(Stored data)
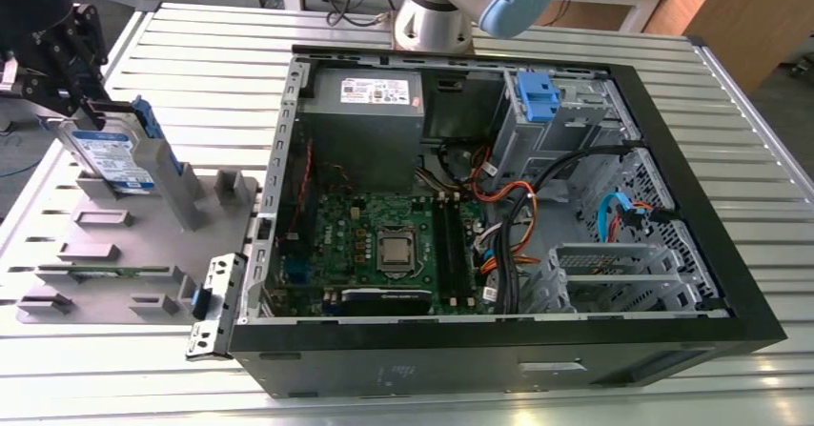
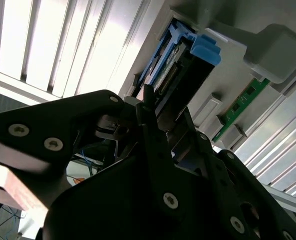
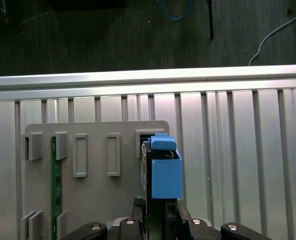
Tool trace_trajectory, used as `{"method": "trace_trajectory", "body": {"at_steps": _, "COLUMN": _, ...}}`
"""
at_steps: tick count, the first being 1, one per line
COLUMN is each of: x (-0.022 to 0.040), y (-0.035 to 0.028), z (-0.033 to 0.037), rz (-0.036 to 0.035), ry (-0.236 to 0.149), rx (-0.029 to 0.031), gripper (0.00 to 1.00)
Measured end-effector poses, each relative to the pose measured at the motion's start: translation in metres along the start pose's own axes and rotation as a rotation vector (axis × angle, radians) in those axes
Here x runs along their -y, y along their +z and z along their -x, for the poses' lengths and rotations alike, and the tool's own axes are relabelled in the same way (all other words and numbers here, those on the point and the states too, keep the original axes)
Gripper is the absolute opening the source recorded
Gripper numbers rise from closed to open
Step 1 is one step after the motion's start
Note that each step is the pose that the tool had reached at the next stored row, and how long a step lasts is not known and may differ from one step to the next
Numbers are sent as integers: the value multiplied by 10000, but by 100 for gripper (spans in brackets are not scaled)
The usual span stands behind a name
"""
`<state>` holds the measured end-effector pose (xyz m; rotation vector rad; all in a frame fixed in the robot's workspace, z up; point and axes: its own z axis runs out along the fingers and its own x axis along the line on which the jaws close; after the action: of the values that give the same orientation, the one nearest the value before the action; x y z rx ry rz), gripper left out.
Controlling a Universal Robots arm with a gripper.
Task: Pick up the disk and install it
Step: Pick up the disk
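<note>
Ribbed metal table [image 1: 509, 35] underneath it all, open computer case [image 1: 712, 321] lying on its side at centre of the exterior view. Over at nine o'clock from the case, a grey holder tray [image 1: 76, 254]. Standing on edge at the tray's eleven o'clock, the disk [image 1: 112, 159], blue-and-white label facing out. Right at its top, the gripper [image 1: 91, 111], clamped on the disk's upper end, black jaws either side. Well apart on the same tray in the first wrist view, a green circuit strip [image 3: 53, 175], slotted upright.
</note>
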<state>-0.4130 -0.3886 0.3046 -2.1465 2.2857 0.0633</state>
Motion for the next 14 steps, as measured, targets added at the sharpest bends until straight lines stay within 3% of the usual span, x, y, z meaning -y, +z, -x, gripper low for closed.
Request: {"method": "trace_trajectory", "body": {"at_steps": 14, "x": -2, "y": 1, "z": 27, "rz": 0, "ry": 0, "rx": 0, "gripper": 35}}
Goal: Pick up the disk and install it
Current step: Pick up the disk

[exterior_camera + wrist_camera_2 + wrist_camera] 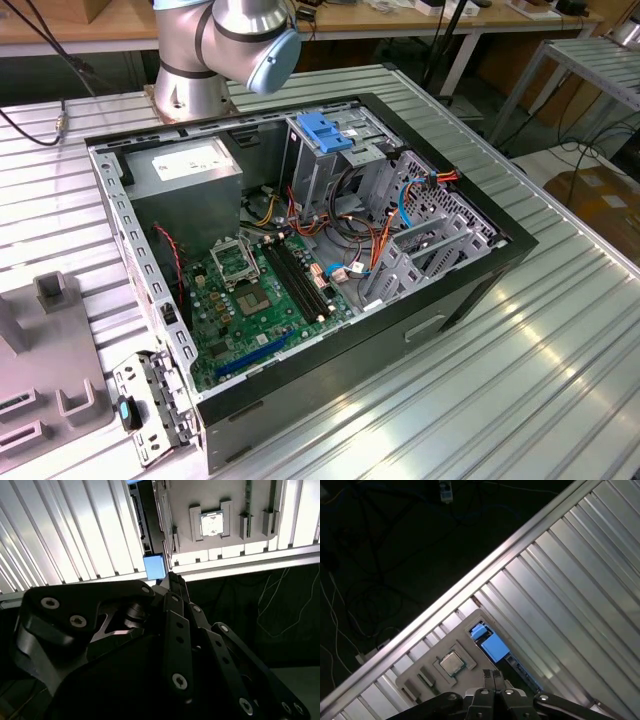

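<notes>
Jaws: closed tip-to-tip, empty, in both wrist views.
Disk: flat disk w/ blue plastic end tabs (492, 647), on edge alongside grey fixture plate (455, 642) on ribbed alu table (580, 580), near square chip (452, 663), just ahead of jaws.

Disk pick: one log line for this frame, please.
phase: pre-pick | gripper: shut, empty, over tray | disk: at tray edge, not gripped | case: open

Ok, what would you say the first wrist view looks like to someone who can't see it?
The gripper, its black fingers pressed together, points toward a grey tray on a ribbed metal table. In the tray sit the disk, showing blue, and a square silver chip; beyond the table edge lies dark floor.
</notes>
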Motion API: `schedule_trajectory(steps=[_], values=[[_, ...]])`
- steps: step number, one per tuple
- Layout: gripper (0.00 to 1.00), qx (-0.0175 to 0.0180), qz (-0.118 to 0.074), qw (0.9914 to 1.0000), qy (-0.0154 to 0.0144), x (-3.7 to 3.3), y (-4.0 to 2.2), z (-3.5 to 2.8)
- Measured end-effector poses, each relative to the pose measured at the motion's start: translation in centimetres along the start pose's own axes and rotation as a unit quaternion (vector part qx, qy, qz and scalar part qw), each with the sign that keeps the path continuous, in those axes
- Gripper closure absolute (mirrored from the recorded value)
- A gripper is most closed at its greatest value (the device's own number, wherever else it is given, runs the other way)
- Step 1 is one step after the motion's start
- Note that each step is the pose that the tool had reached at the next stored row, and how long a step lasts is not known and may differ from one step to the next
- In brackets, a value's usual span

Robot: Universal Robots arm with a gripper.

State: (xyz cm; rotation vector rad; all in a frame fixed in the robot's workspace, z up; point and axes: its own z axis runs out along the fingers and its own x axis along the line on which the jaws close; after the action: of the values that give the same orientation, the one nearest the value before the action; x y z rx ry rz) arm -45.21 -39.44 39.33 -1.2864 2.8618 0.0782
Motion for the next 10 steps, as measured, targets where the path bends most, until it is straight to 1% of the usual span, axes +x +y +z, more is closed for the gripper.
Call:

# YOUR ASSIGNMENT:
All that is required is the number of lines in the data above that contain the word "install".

# EXPECTED ANSWER:
2